C'est également l'argument sanitaire qui a été mis en avant dans l'atelier à propos des “interventions de prévention et de réduction des risques en milieu festif”. A la suite des associations d'usagers de drogues qui ont des pratiques dites d'auto-support (améliorer les conditions de prise et la qualité des produits), Médecins du monde a étendu en 1997 son programme d'échange seringue au testing ou RPP, Reconnaissance présomptive des produits, initié en 1990 en Hollande. Au sein des fêtes (essentiellement les technival et rave parties), discrètement, des équipes de Médecins du monde proposaient au festivalier de tester la qualité du produit. Une pratique interdite depuis un décret gouvernemental d'avril 2005. Une décision déplorée par Jean-Luc Pradeille, responsable de la mission rave de Médecins du monde à Bayonne. D'autant que c'est une méthode qui a fait ses preuves, estime son homologue de Marseille Hans Gadelius. Ainsi, le testing peut révéler des résultats stupéfiants : une pilule vendue comme de l'ecstasy (drogue de synthèse, méthylène-dioxy-méthylamphétamine ou MDMA) peut en réalité être de la pierre d'alun, de la nivaquuine (qui à 2 grammes peut être mortelle), du Burinex, de la célestamine… parmi les résultats courants de ces testing.

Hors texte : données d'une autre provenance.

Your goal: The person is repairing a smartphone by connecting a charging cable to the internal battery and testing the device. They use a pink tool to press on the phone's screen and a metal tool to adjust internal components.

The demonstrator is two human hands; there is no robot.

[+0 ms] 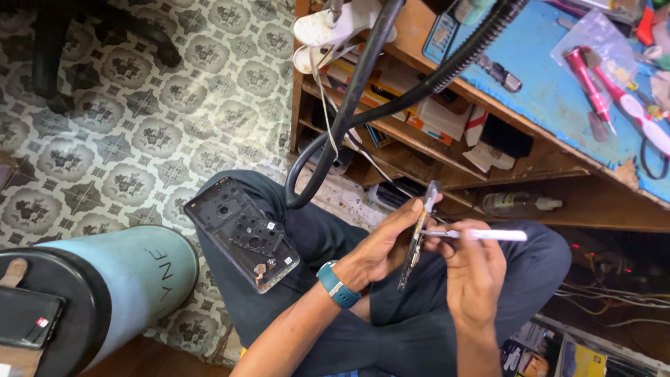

C'est une des pratiques de la “clinique hallucinée” mise en oeuvre par Médecins du monde dans les festivals. Il y a aussi la gestion des comas (”ce qui est rare”), les petits bobos et les pratiques de “réassurance” lors des bad trips. Ces derniers états de crise, de forte angoisse, “de détresse psychique” provoqués par le LSD, le speed, la kétamine ou même l'alcool, nécessitent une prise en charge particulière décrite par Alexandre Peyre de Médecins du monde-Paris qui, à la différence des usages de la Croix-rouge ou de la Protection civile, ne passe pas par l'évacuation. Il s'agit le plus souvent d'isoler l'usager en crise, de le rassurer, le laisser au calme… puis à la fin de la crise, voire pendant, beaucoup discuter. Moment, en situation de relaxation, conceptualisé comme Chill out.